* What you will do: In the listing below, locate the lines that hold the string "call". Copy those lines.

* Supplied data:
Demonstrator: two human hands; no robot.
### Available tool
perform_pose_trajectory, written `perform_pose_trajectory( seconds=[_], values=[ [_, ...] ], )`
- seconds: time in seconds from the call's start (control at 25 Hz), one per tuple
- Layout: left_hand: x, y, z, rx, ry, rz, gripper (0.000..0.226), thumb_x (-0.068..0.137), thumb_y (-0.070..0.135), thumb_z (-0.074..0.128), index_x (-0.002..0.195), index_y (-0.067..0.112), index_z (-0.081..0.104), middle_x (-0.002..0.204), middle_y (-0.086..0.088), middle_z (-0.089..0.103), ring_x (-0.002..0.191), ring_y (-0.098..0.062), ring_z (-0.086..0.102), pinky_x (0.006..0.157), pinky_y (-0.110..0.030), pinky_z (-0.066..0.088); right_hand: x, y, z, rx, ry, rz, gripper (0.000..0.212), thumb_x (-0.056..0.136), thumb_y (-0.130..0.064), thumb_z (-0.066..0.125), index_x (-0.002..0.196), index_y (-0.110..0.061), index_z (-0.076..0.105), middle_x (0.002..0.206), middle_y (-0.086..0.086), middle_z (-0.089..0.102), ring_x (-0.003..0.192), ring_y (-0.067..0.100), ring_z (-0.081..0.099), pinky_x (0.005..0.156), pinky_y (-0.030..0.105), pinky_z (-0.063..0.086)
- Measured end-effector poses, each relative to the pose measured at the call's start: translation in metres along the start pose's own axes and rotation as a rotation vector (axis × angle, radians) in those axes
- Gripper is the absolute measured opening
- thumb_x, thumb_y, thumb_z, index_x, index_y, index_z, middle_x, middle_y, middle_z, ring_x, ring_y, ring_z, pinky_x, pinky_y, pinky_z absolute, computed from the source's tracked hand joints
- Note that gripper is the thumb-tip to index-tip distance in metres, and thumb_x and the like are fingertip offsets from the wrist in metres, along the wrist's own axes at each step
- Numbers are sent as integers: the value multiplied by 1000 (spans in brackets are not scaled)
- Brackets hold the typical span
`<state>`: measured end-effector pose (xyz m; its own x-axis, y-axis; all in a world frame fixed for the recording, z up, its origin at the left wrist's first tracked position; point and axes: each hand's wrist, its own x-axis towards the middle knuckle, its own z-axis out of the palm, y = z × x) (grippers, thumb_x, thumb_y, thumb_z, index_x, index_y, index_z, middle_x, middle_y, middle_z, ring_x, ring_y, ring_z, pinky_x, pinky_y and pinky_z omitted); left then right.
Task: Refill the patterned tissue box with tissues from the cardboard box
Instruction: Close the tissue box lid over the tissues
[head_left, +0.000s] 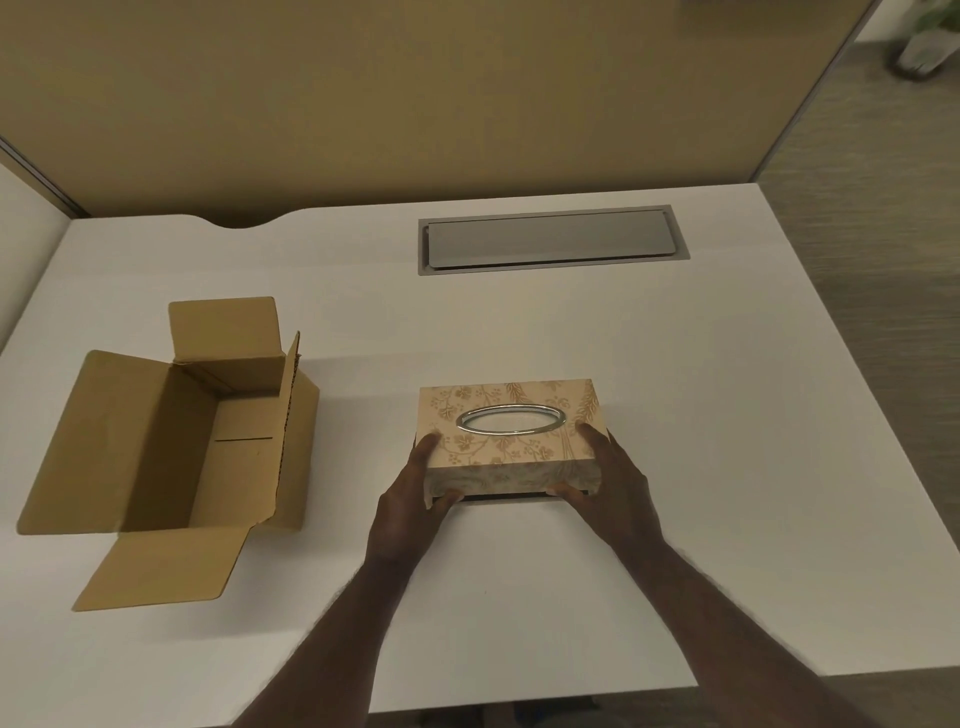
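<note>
A broad, smooth white desk (675, 415) with a matte top was seen, backed by a tan partition panel (415, 93). A rectangular grey metal cable hatch (550, 239) was set flush into the desk's far side. On the left, a brown corrugated cardboard box (171, 447) was laid open, its flaps folded outward and its inside shown bare, with no tissues to be made out in it. Well apart from it, near the middle of the desk, the patterned tissue box (511, 441) was found: a rectangular beige cover printed with a floral and leaf design, an oval opening in its top ringed with a shiny silver band. Its near edge was raised slightly from the desk, so that a dark gap was seen beneath. The box was gripped at both ends: the left hand (415, 499) was closed on the left near corner, thumb laid on top and fingers (447, 501) curled under the lower edge, while the right hand (608, 488) was clasped likewise on the right corner, thumb on top and fingers tucked below
</note>
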<state>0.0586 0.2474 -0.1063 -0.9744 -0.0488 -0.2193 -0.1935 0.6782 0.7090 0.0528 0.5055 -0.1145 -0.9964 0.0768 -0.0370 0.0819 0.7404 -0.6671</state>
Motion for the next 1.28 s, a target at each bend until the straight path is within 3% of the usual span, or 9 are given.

* Response area:
- seconds: time in seconds from the call's start (control at 25 Hz), one per tuple
- Measured end-effector poses, each relative to the pose measured at the call's start: translation in metres along the start pose's own axes and rotation as a rotation vector (axis × angle, radians) in those axes

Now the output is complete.